Consolidating My Student Loans

Now that I have received all the student loans that I am going to receive I have begun the process of looking into consolidating my student loans. I have Subsidized Stafford Loans, Unsubsidized Stafford Loans, and Grad Plus loans with two different lenders. I’m not sure if my lenders would send me one bill each for all of my loans but I know when I log into my accounts they calculate the payment separately for each loan. Consolidating my loans will make paying back my loans simpler.

My primary reason for wanting to consolidate my loans is to take advantage of the Public Service Loan Forgiveness program. In order to qualify for this program you need to have your loans in the Direct loan program. It is my understanding that even if you have already consolidated your loans you can switch to the Direct loan program to take advantage of the Public Service Loan Forgiveness.

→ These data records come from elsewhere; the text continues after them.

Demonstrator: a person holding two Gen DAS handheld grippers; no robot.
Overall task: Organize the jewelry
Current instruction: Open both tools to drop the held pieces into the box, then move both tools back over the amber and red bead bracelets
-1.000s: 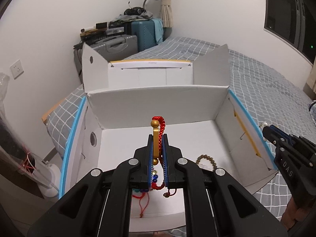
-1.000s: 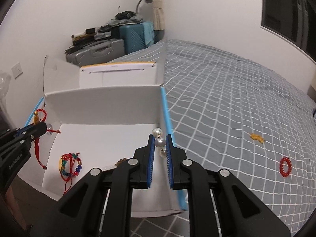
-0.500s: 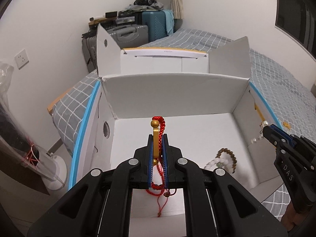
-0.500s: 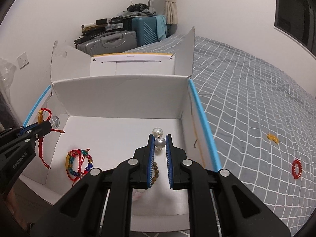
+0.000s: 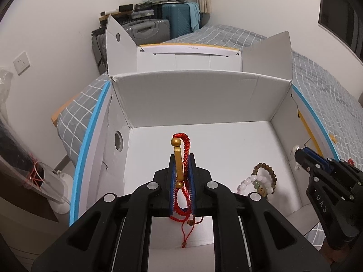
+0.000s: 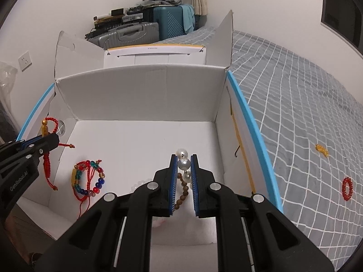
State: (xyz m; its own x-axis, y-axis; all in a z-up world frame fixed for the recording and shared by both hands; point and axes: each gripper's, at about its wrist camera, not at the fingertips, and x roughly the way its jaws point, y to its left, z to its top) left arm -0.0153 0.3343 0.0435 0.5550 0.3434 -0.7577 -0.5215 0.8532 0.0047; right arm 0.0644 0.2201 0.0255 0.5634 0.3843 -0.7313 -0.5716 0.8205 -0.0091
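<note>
The left gripper (image 5: 182,165) is pinching a red braided cord bracelet (image 5: 185,149) with a gold bar and gold beads, its fingers pressed onto the cord, and it is hanging over the open white cardboard box (image 5: 199,99) toward the box's left wall; the bracelet's loop is standing above the fingertips while its knotted tails are dangling below them. The right gripper (image 6: 183,162) is pinching a string of white pearls (image 6: 183,162), with one pearl poking out above the fingertips and another dropping below, and it is hovering over the box floor near the right wall. On the floor under the right gripper, a brown wooden bead bracelet (image 5: 270,172) is lying together with a pale pink and white bead bracelet (image 5: 246,182), close to the box's near right corner. A multicoloured glass bead bracelet (image 6: 87,179) on red cord is lying toward the near left corner of the floor. The box is sitting on a grey checked bedspread (image 6: 306,117), at the bed's left edge. Outside the box, well to its right on the bedspread, a red bead ring (image 6: 347,186) and a small yellow piece (image 6: 322,150) are lying apart from each other. Suitcases (image 5: 158,26) are standing beyond the bed's far end.
</note>
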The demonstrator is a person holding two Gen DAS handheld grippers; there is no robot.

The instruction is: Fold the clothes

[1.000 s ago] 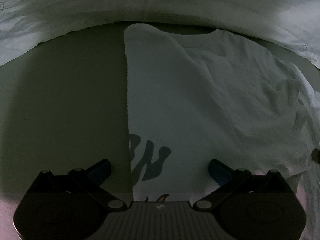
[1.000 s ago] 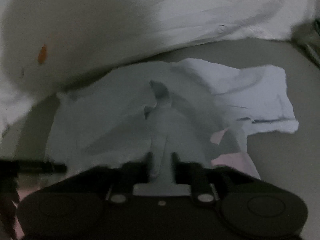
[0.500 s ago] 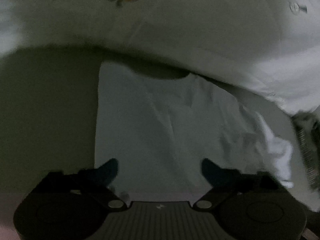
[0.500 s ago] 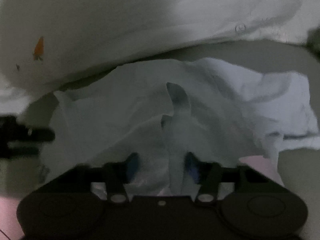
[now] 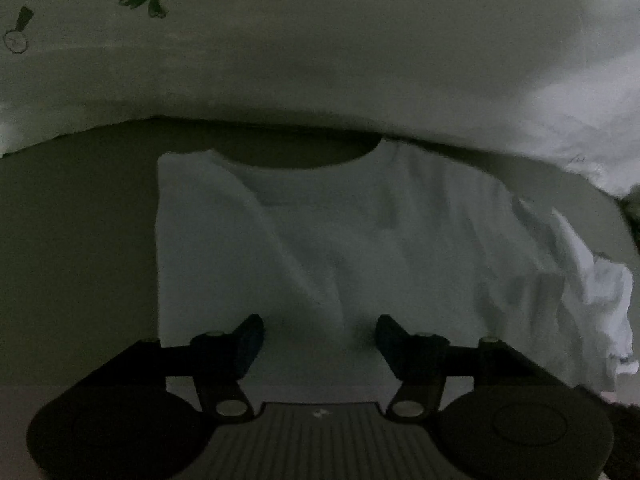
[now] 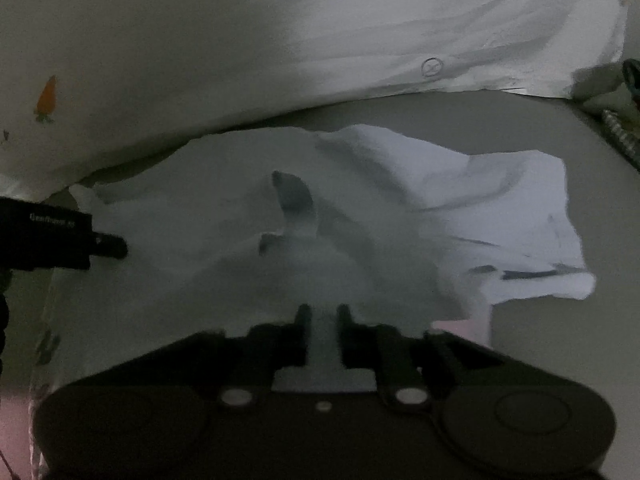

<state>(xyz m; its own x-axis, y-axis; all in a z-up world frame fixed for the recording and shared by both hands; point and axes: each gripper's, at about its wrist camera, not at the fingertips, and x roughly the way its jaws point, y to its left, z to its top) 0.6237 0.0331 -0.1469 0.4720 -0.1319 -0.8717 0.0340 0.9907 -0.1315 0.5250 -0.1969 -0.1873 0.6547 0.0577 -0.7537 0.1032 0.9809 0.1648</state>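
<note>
Left wrist view: one white T-shirt [image 5: 360,248], bare surface [image 5: 80,240] beside its straight edge; left gripper [image 5: 320,332] spread. Right gripper [image 6: 323,312], closing, pinches a fold.

No word or number can be read for certain. The black casing of the left tool [image 6: 44,236], left of the rumpled white T-shirt [image 6: 280,240], carries a short line of pale lettering too blurred to make out. The white carrot-printed sheet [image 6: 280,40] above the shirt bears a small circled mark [image 6: 432,67], unclear.
</note>
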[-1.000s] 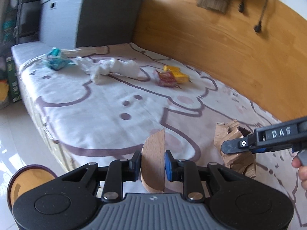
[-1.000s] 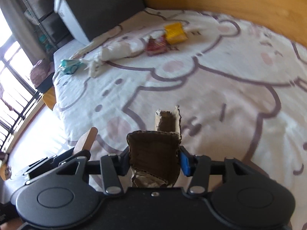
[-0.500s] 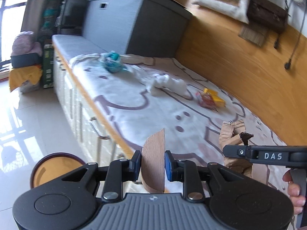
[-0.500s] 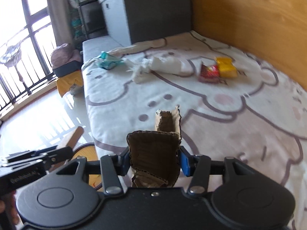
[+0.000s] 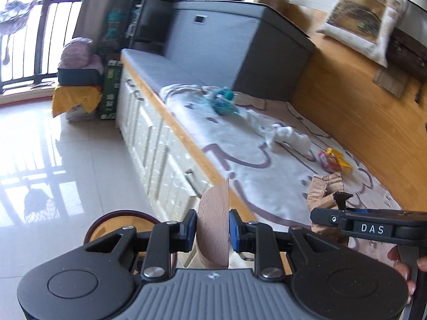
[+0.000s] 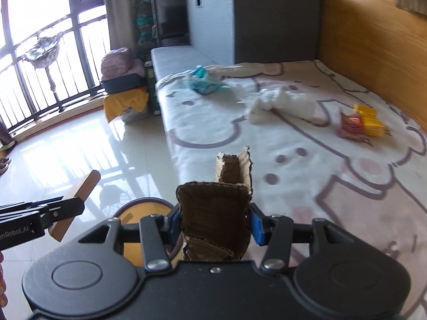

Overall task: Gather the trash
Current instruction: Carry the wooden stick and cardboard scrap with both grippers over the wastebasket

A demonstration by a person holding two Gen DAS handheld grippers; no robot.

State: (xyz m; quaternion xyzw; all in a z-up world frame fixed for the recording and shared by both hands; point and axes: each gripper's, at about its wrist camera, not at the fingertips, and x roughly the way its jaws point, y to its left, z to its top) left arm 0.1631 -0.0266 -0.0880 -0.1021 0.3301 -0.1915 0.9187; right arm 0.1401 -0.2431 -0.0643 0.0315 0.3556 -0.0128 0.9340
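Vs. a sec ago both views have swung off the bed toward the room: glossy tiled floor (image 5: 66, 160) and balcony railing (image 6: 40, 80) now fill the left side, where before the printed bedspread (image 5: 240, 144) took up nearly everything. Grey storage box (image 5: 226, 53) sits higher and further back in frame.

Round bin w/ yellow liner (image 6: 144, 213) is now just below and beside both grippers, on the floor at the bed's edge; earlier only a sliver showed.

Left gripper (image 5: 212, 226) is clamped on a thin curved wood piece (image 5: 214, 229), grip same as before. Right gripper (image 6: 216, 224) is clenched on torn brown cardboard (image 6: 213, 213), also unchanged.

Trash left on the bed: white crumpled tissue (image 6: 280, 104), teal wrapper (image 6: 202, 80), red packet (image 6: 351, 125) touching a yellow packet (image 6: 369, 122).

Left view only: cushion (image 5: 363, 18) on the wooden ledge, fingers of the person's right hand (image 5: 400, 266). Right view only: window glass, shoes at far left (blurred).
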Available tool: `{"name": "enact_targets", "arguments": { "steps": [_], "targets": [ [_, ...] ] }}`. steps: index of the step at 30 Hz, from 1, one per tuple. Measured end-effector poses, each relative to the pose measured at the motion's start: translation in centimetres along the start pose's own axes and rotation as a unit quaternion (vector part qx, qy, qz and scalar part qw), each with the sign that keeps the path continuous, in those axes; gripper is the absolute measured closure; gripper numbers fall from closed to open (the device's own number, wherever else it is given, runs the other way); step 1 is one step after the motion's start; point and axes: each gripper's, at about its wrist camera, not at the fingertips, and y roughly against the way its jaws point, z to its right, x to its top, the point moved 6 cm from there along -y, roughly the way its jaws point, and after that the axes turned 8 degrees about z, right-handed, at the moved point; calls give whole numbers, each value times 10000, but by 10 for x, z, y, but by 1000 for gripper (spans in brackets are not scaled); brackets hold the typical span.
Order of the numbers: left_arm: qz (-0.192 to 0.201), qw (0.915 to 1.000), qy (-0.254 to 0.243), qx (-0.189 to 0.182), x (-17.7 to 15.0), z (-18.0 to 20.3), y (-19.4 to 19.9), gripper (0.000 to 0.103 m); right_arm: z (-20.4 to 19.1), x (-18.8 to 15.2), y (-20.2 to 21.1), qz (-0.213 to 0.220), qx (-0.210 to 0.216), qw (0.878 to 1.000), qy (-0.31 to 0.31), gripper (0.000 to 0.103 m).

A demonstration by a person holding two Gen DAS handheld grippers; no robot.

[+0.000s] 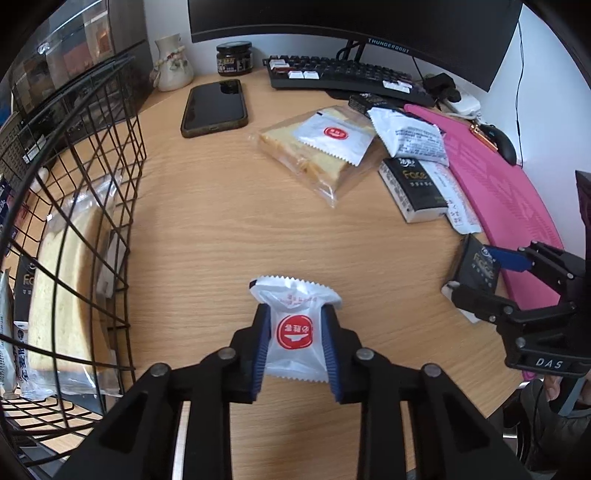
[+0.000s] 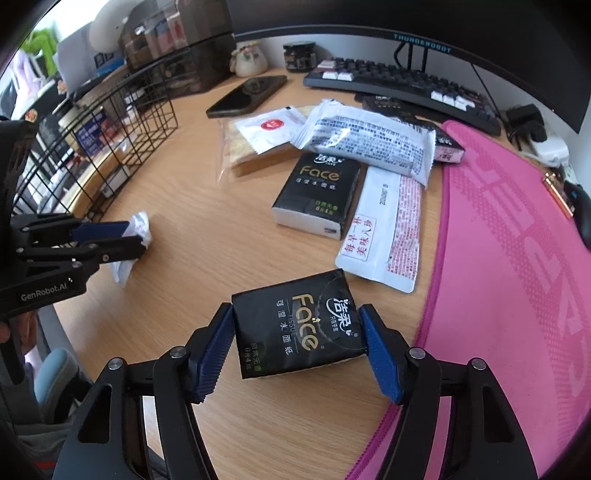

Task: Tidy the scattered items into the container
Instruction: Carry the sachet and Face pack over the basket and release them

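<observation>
My left gripper point(image 1: 295, 312) is shut on a small white sachet with a red logo point(image 1: 294, 332), its top crumpled between the blue pads, just right of the black wire basket point(image 1: 92, 184). The basket holds a bagged bread loaf point(image 1: 62, 295) and other packets. My right gripper point(image 2: 296, 310) is shut on a black "Face" tissue pack point(image 2: 295, 328) beside the pink mat point(image 2: 517, 277). Further back lie a second tissue pack point(image 2: 317, 192), a long white sachet point(image 2: 384, 229), a white snack bag point(image 2: 369, 144) and bagged bread point(image 1: 314, 155) with a sachet on it.
A phone point(image 1: 216, 107), a dark jar point(image 1: 233, 57) and a pale vase point(image 1: 171, 62) stand at the back of the wooden desk. A keyboard point(image 1: 343, 75) sits under the monitor point(image 1: 351, 18). A mouse point(image 1: 504, 146) rests on the pink mat.
</observation>
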Motion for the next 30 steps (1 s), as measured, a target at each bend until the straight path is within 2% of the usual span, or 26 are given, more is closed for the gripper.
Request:
{"name": "enact_targets", "arguments": {
  "steps": [8,12,16,19,22,26,30],
  "targets": [
    [243,9996,-107,-68,16,10,20,74,0,14,19,255,58,9996,-60,37],
    [514,9984,-175,-159,34,18,42,74,-6,30,34,426,89,9990,-45,37],
    [947,9952,-194,-127,60,9,81,74,-28,63,53,660,324,9972,139,37],
    [1320,9912,-42,110,79,-19,115,74,-67,107,73,984,641,9920,458,37],
    [1503,9868,283,527,84,-67,137,74,-117,143,78,1158,1027,9849,775,37],
    [1373,9828,766,973,68,-133,140,74,-196,173,54,988,1503,9756,1259,37],
    [1160,9798,1107,1193,40,-180,134,74,-252,176,26,731,1829,9694,1465,37]
  ]
}}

This program will forgive remaining debt after 10 years of eligible employment and qualifying loan payments. That could end up being a great deal for me. The only downside is that the forgiven debt will be considered income which would result in a large tax bill.

Once I have completed the loan consolidation process I will provide an update on my experience getting my loans consolidated.

Law School Loan Forgiveness and Income Based Repayment

I wrote a post about law school loan forgiveness and income based repayment back in March. At that time both were still proposals but back in October they became official after being passed by Congress.

It is nice to know that if I do 10 years of public service that my law school loans will be forgiven. It is even nicer to know that my loan payments will be capped at 15% of my income above 150% of the poverty level and any remaining balance will be forgiven after 25 years. I hope I’m not still paying on my student loans in 25 years but it is good to know that my payments will be capped at a level I can easily make.

The only drawback is that if I have loans forgiven they will be treated as income for that year. That would most likely result in a huge tax bill. I’m not going to worry about that for now though. If it appears likely that I will have my loans forgiven than I’ll come up with a strategy for dealing with the taxes at that time.